In this activity the functional skills progression cards and the video wall prompt you to participate in a learning conversation with colleagues to gain a shared understanding of what is meant by embedding functional skills and how this will benefit learners. Using a modelling approach, you and your colleagues will explore and adapt 'How to' sheets and assignments to support embedded functional skills in a range of vocational areas. Exemplar session plans and the functional skills self-assessment cards will help you plan how to embed functional skills into your learners' vocational sessions. There is also an opportunity to use the functional skills progression cards to identify the next steps to embedding functional skills within your organisation.

Learning objectives   

Participants should be able to:

  • recognise the benefits for teachers and learners of embedding functional skills delivery into main programmes of learning;
  • adapt key skills and Skills for Life materials and activities to enhance applied learning and support problem-solving approaches; and
  • work collaboratively with colleagues to make initial plans for embedding functional skills into a vocational session.

Some facilitators and participants may find it useful to discuss the meaning of embedding functional skills and establish an agreed definition for the purposes of this CPD activity. It may be useful to use the functional skills glossary supplied for reference, or as a starting point to develop a definition that applies to those participating in the activity.

Resources required   

The downloadable documents to support this activity can be found on the right of the page.

All stages:

Stage 1:

Stage 2:

Adapted materials from the Embedded Learning Portal:

Stage 3:

'How to' sheets

If available, the facilitator or participants should provide a selection of existing vocational or subject-based session plans which have functional skills opportunities mapped to them. The exemplars listed above are provided if existing session plans are not available.

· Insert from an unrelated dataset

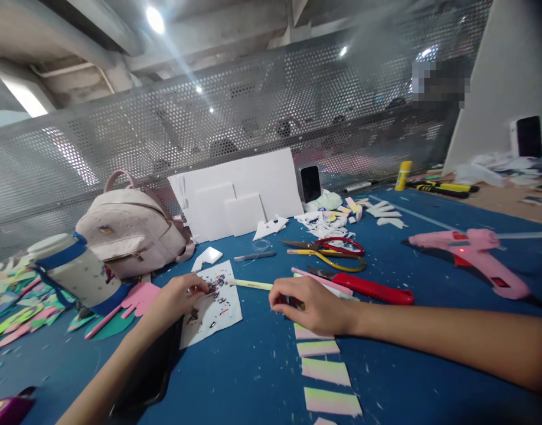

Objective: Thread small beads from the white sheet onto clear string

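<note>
My left hand rests at the left edge of a white paper sheet. Its fingers are curled and closed over a scatter of tiny dark and coloured bits. Whatever they pinch, if anything, is too small to make out. My right hand is closed round the end of a slim pale-yellow pen-like stick, whose far tip reaches the sheet's right edge. Below that hand lies a column of pink-and-green foam strips. A dark phone-like slab lies partly under my left forearm.
Scissors, a red utility knife and a pink glue gun lie to the right. A tumbler, backpack and foam scraps occupy the left. White boards and a phone stand at the back.
</note>
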### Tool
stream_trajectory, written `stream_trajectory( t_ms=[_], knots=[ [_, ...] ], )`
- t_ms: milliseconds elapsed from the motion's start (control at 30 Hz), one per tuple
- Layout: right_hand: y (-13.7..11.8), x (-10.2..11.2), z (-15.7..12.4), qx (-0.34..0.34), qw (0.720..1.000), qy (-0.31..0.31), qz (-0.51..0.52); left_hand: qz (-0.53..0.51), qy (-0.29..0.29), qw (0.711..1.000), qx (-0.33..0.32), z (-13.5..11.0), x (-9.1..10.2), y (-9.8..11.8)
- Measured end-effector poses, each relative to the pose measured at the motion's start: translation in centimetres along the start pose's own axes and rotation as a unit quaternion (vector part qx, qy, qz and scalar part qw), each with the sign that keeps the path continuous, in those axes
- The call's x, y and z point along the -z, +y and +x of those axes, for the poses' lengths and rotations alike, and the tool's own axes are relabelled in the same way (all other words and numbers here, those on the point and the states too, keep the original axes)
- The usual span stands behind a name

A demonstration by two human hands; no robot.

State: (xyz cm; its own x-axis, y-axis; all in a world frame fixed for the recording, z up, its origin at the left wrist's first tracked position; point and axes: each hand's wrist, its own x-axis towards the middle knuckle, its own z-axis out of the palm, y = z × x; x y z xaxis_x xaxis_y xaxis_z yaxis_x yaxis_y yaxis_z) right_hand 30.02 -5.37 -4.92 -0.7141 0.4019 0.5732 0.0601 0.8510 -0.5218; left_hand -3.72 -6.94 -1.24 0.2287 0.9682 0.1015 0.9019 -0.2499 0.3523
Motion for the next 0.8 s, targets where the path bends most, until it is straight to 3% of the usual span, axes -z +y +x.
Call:
stream_trajectory(
  t_ms=[800],
  knots=[
    [0.02, -0.03, -0.01, 0.002, 1.0, -0.008, 0.003, -0.012, -0.025, 1.0, 0.012, 0.04, 0.44, 0.17]
  ],
)
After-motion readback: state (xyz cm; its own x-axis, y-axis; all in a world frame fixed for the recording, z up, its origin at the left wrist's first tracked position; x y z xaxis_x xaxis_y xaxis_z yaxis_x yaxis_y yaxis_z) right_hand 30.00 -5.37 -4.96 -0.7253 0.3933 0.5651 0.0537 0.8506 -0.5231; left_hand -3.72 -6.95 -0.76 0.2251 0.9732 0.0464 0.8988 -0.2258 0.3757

Participants may wish to have access to the internet to view online materials during session(s).

Starting points   

This activity is best introduced as a group activity, which includes vocational teachers, functional skills teachers and curriculum managers.

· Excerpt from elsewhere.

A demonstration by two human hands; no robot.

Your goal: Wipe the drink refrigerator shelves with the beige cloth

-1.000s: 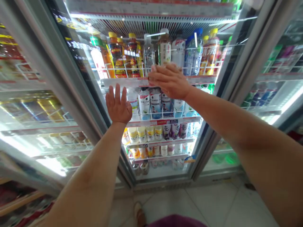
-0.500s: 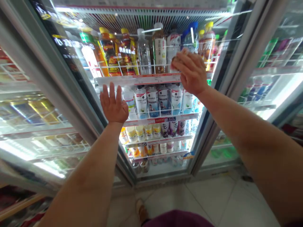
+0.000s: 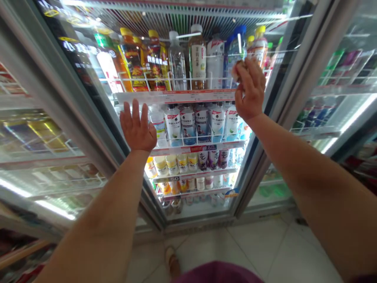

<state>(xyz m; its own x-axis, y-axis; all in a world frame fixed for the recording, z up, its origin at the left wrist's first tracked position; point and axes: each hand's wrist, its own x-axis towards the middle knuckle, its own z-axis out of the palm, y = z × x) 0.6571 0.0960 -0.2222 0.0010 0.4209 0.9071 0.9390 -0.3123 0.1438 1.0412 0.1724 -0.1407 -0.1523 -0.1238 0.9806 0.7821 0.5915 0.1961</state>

It is expected that functional skills tutors will have a basic knowledge and understanding of the functional skills standards, which they can share with colleagues from other learning programmes who may have little or no knowledge of functional skills.

It may help facilitators to have access to either a paper or electronic version of the functional skills glossary during the session so that definitions of key terms can be checked or new definitions added.

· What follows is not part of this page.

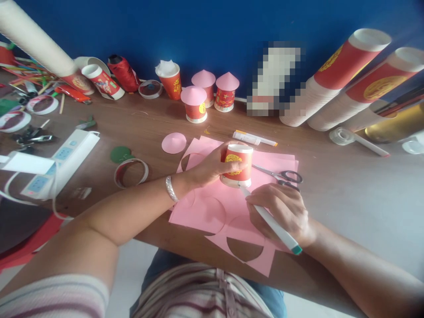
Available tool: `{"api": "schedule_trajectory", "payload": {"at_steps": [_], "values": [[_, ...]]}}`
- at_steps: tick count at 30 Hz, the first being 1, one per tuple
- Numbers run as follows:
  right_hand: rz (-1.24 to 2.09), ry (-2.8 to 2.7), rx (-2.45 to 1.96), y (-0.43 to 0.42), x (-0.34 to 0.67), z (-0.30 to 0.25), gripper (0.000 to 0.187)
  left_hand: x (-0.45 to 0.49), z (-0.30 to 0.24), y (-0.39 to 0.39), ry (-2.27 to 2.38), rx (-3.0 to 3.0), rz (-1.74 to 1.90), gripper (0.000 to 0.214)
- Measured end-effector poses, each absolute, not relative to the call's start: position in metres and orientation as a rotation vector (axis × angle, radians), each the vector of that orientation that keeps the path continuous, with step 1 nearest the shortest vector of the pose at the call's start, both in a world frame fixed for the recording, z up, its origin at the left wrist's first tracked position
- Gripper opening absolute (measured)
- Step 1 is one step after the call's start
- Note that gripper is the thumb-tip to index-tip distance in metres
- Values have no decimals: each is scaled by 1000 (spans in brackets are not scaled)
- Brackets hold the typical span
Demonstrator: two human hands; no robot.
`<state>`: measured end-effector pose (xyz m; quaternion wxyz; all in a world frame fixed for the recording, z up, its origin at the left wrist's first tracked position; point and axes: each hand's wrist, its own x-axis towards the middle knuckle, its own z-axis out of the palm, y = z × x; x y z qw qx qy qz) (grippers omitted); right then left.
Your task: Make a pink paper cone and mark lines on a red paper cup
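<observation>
My left hand (pixel 212 167) is closed around a red paper cup (pixel 237 164) that stands upside down on a sheet of pink paper (pixel 212 207). My right hand (pixel 281 210) grips a white pen with a green end (pixel 274 226), and its tip touches the paper at the cup's rim. Round holes are cut out of the pink sheet. A loose pink paper disc (pixel 174 142) lies beyond it.
Scissors (pixel 281 175) lie on the pink paper right of the cup. Three red cups with pink cone tops (pixel 207 95) stand by the blue wall. Stacks of cups (pixel 334 77) lie at the right, a power strip (pixel 61 161) and tape rings (pixel 131 172) at the left.
</observation>
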<state>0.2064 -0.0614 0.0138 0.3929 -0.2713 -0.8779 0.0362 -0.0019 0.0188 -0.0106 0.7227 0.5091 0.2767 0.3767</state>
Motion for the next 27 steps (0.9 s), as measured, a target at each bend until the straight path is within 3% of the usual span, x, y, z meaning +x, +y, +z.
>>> {"api": "schedule_trajectory", "payload": {"at_steps": [27], "values": [[-7, -2274, -652, -56, 208, 8, 27, -1, -21, 23, 563, 1082, 846, 49]]}}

If the facilitator is a Subject Learning Coach (SLC) or an Advanced Learning Coach (ALC), the activity can become a coaching or co-coaching session in which colleagues can develop a mutually supportive approach and share and learn from each other’s experiences.

This activity is structured in four stages, which should be adapted, split or ordered to meet the interests, needs and experience of participants and the time available for the CPD session.

Here are three examples of how the structure might be changed.

  • Curriculum managers might carry out only Stage 1 of the activity but combine it with Stage 1 of CPD activities 2 and 3 to gain an understanding of key concepts supporting functional skills implementation and delivery.
  • The stages might be split and run over more than one session. If this is preferred, facilitators should ensure that a plenary is held at the end of each stage and a recap of previous stages at the start of each subsequent session.
  • If participants are unable to access the video clips on embedded delivery during the session, they might be sent the link to the video wall on the Excellence Gateway. They could then explore the video wall as a post-session activity to help them record their reflections of embedded delivery as part of their CPD.
  • The facilitator may wish to distribute details of the activity, or particular stage they plan to focus on, to participants in advance of the session in order to prepare them for the activity.

The activity supports progression by encouraging teachers to develop an embedded approach to functional skills which is learner centred and focuses on the individual learners' needs and aspirations.

Some of the extension activities may be appropriate for teachers working independently and these can contribute to the Institute for Learning (IfL) 30 hour (or pro rata) CPD requirement.

Suggested approach(es)   

This activity focuses on a learning conversations approach in Stage 1 and a modelling approach in Stages 2 and 3. You and your colleagues might wish to use these approaches in learner sessions.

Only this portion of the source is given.